Resource ContentionUpdated Feb 23, 2026

Ray Serve deployments reject requests with 503 errors when max_queued_requests limit is exceeded, indicating healthy load shedding but potential capacity issues.

Sources

Best practices in production #docs.ray.io

Technologies:

RaySymptoms of this issue are visible in Ray metrics and logs

How to detect:

Monitor for 503 HTTP status codes in Ray Serve responses and 'Request dropped due to backpressure' warnings in proxy logs. Track ray_serve_count_http_error_requested and ray_scheduler_unscheduleable_tasks metrics rising. Check when ongoing requests (ray_grpc_server_requested_handling) equals max_ongoing_requests * num_replicas, indicating saturation.

Recommended action:

This is expected load shedding behavior protecting system stability. First implement exponential backoff with jitter in clients (backoff_factor=1, total=5 retries, timeout=10s).
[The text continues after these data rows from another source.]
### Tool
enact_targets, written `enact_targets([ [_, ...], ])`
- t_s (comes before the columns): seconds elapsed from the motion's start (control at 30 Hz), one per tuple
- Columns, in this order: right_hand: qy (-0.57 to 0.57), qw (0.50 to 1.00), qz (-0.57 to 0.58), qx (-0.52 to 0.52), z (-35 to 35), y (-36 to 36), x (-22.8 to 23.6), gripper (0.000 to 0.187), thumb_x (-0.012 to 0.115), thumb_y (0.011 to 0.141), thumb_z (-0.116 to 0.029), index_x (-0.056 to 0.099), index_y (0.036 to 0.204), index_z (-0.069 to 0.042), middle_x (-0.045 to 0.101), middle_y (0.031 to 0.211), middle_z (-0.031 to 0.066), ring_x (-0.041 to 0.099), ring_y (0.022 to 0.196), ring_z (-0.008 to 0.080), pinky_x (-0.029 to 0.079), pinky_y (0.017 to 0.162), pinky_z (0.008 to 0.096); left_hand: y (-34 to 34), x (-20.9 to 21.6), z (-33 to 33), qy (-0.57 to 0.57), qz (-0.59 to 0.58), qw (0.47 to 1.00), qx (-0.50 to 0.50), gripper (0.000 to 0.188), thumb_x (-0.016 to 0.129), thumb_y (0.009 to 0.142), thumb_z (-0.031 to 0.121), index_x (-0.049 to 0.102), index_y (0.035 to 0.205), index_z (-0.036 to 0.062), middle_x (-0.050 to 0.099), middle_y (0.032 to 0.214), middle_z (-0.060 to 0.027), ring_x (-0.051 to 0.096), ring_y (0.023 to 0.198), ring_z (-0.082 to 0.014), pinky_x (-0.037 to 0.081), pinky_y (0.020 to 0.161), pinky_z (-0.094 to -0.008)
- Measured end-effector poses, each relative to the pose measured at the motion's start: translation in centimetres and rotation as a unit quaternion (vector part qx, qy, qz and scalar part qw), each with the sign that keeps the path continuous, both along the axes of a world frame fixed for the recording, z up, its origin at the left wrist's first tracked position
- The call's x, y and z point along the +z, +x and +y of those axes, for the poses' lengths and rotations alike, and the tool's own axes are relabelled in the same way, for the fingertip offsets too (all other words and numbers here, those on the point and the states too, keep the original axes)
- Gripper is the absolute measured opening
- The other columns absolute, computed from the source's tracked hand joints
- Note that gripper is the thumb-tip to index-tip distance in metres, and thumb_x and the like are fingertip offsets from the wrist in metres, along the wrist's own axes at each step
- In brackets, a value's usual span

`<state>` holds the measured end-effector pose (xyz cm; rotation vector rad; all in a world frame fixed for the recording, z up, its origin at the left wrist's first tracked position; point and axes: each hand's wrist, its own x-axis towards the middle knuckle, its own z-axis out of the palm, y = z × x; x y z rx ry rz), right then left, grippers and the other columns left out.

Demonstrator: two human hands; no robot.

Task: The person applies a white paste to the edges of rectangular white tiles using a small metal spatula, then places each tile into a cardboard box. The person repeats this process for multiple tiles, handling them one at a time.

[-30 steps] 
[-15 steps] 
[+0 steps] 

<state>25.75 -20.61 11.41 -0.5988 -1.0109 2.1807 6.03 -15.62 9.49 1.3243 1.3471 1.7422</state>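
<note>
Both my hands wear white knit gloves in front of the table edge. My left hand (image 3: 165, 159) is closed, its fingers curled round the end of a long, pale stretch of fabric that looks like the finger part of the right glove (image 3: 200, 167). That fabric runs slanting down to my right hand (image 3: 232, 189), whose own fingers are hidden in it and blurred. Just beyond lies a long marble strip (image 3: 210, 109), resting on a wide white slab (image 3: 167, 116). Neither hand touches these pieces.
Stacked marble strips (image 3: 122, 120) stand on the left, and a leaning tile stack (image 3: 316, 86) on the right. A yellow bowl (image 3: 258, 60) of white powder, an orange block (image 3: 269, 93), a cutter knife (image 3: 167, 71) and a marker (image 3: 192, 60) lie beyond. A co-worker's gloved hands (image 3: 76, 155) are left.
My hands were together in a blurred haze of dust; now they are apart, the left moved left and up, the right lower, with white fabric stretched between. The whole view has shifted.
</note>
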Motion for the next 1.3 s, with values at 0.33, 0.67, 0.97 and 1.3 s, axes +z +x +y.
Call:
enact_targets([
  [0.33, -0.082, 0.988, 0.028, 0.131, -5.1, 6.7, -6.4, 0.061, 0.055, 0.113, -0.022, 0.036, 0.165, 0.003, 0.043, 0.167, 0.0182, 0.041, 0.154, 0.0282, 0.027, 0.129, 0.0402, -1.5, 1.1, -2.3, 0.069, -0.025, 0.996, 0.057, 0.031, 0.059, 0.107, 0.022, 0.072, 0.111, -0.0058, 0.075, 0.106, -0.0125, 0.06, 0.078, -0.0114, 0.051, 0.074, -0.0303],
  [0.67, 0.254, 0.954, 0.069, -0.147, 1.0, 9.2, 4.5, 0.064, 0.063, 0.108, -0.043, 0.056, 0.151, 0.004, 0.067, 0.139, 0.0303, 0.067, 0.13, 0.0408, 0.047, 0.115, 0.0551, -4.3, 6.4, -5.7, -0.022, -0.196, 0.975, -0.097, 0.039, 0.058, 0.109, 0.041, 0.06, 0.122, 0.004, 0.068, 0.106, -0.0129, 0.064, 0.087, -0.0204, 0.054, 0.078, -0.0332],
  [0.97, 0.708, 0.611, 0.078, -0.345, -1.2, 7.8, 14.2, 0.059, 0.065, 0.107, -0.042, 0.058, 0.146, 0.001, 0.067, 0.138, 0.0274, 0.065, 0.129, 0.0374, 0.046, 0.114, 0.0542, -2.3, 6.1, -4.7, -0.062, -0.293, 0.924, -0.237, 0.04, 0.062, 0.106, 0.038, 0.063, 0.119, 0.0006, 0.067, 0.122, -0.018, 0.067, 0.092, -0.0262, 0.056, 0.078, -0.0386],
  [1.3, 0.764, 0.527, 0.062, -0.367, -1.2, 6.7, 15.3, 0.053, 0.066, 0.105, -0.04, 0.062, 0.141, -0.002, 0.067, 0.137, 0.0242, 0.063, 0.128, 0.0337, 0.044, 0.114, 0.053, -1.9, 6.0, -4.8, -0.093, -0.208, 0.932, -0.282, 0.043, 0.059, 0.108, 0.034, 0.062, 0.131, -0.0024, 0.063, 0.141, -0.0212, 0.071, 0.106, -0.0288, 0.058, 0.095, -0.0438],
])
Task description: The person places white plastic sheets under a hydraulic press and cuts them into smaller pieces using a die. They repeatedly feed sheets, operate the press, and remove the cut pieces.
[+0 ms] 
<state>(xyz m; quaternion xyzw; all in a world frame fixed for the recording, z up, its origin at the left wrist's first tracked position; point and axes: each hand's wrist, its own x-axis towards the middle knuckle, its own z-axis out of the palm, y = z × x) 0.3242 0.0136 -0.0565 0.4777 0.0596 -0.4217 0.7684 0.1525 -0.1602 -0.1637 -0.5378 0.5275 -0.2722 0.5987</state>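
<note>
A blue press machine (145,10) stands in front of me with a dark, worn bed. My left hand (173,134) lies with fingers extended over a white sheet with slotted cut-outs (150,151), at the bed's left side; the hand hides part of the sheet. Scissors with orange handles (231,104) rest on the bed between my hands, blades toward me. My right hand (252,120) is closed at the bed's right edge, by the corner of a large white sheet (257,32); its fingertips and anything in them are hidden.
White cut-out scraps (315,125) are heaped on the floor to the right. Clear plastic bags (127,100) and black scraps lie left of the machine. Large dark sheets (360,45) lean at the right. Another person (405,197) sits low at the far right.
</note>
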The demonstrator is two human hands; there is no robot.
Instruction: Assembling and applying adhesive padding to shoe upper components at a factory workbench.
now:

Then evaluate if 503 rate exceeds acceptable error budget: if so, increase num_replicas in deployment config or increase max_ongoing_requests per replica if CPU/memory headroom exists (check ray_component_cpu_percentage and ray_component_rss). Consider implementing autoscaling based on ray_grpc_server_requested_handling approaching max_ongoing_requests threshold.